How to understand happens-before consistent

那年仲夏 提交于 2019-11-26 16:41:12

Each thread can be on a different core with its own cache. This means that one thread can write to a value storing in a register, or its local cache, and this value is not visible to another thread for some time. (milli-seconds is not uncommon)

A more extreme example is that the reading thread's code is optimised with the assumption that since it never changes the value, it doesn't need to read it from memory. In this case the optimised code never sees the change performed by another thread.

In both cases, the use of volatile ensures that reads and write occur in a consistent order and both threads see the same value. This is sometimes described as always reading from main memory, though it doesn't have to be the case because the caches can talk to each other directly. (So the performance hit is much smaller than you might expect)

Cratylus

The Java Memory Model defines a partial ordering of all your actions of your program which is called happens-before.
To guarantee that a thread Y is able to see the side-effects of action X (irrelevant if X occurred in different thread or not) a happens-before relationship is defined between X and Y.
If such a relationship is not present the JVM may re-order the operations of the program.
Now, if a variable is shared and accessed by many threads, and written by (at least) one thread if the reads and writes are not ordered by the happens before relationship, then you have a data race.
In a correct program there are no data races.
Example is 2 threads A and B synchronized on lock X.
Thread A acquires lock (now Thread B is blocked) and does the write operations and then releases lock X. Now Thread B acquires lock X and since all the actions of Thread A were done before releasing the lock X, they are ordered before the actions of Thread B which acquired the lock X after thread A (and also visible to Thread B).
Note that this occurs on actions synchronized on the same lock. There is no happens before relationship among threads synchronized on different locks

In substance that is correct. The main thing to take out of this is: unless you use some form of synchronization, there is no guarantee that a read that comes after a write in your program order sees the effect of that write, as the statements might have been reodered.

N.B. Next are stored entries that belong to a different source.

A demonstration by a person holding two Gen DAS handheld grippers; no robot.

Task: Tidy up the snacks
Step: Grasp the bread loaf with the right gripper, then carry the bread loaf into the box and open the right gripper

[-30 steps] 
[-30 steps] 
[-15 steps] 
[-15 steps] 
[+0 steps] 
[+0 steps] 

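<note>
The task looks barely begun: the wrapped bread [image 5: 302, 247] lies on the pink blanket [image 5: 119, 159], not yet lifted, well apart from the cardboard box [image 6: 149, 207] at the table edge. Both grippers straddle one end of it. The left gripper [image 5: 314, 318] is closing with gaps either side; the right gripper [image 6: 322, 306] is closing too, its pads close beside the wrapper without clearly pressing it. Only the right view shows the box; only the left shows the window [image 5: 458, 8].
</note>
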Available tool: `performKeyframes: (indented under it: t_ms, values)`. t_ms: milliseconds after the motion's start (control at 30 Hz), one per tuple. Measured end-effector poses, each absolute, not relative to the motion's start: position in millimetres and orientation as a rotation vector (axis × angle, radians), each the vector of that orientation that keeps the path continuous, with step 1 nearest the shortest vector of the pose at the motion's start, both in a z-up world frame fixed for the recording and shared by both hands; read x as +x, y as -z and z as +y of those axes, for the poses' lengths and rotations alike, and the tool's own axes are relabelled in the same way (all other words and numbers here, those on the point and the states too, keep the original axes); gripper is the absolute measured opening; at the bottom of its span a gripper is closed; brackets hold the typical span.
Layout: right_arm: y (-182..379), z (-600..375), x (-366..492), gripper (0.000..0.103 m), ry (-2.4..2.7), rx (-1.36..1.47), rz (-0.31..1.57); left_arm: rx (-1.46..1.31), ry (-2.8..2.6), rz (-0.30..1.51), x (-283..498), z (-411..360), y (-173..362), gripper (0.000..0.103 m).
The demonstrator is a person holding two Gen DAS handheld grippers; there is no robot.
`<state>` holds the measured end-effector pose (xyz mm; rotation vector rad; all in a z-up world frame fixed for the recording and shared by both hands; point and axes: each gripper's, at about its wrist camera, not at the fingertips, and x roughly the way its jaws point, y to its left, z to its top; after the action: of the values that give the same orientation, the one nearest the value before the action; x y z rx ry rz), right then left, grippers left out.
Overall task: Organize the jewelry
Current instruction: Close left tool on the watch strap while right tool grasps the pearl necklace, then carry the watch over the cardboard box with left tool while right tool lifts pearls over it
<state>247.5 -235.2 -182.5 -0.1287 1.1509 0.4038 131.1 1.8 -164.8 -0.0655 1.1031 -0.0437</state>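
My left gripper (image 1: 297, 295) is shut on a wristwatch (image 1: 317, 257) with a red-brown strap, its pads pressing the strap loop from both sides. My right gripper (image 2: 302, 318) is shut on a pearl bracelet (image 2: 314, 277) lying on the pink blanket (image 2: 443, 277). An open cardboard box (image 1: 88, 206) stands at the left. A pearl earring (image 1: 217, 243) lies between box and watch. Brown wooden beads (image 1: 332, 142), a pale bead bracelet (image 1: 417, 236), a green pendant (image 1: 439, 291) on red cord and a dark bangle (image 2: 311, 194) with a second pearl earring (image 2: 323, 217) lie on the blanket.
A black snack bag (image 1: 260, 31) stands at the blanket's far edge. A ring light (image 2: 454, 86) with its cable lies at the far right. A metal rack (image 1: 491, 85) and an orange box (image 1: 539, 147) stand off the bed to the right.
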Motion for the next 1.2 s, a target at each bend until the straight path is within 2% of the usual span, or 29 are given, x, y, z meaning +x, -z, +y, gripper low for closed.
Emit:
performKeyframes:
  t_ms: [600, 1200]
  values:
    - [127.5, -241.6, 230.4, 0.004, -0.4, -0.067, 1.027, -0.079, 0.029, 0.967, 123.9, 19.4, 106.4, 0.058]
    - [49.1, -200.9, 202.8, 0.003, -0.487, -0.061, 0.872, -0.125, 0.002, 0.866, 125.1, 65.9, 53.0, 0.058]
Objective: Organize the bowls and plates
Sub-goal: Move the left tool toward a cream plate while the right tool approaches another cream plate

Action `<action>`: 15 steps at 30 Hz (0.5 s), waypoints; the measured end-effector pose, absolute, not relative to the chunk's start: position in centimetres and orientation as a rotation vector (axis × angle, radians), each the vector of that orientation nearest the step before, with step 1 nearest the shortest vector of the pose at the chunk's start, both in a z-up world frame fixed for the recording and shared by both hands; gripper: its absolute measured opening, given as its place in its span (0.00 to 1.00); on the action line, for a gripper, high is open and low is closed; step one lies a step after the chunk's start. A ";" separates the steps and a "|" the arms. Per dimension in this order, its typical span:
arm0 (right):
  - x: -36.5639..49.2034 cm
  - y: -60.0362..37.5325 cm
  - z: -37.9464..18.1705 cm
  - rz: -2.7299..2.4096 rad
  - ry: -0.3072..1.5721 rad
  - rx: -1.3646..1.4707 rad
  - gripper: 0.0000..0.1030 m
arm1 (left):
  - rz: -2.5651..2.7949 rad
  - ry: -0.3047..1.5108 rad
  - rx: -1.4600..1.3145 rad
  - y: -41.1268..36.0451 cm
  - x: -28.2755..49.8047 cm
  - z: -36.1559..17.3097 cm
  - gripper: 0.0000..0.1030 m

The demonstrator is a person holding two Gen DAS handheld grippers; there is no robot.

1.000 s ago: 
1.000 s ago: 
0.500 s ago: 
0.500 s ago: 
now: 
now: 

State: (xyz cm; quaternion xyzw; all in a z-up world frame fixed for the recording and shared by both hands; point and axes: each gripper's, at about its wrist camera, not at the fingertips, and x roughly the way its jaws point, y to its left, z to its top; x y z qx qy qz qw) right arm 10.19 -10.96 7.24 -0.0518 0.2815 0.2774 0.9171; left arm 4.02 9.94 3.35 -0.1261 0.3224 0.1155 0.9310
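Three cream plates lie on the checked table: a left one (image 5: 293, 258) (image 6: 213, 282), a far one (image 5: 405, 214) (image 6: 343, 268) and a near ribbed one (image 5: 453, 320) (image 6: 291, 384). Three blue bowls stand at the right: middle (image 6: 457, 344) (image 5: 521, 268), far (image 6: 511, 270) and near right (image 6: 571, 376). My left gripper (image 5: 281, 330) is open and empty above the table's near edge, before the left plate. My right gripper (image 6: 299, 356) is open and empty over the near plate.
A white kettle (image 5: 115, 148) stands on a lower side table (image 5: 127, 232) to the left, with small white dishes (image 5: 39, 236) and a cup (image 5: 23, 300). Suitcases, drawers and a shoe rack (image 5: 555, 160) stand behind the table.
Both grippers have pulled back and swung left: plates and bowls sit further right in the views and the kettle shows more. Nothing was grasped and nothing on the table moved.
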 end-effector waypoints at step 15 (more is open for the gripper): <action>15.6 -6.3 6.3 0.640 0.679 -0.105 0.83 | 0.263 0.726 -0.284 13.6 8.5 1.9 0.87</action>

does it exist this situation (reads see writes that occur later) in real world? If it does, could you give me a real example?

From a wall clock's perspective, obviously, a read can't see the effect of a write that has not happened yet.

From a program order's perspective, because statements can be reordered if there isn't a proper synchronization (happens before relationship), a read that comes before a write in your program, could see the effect of that write during execution because it has been executed after the write by the JVM.

It means if there is no synchronization mechanism in place, you may see the impact counter intuitively.

volatile int A = 0;
volatile int B = 0;
1: B = 1;
2: r2 = A; // r2 guarantees the value 1
3: A = 2;         
4: r1 = B; // r1 guarantees the value 2

This is because volatile variables guarantees happens before relation. If A, and B are not volatile system can reorder the evaluation of variables and it may become counter intuitive.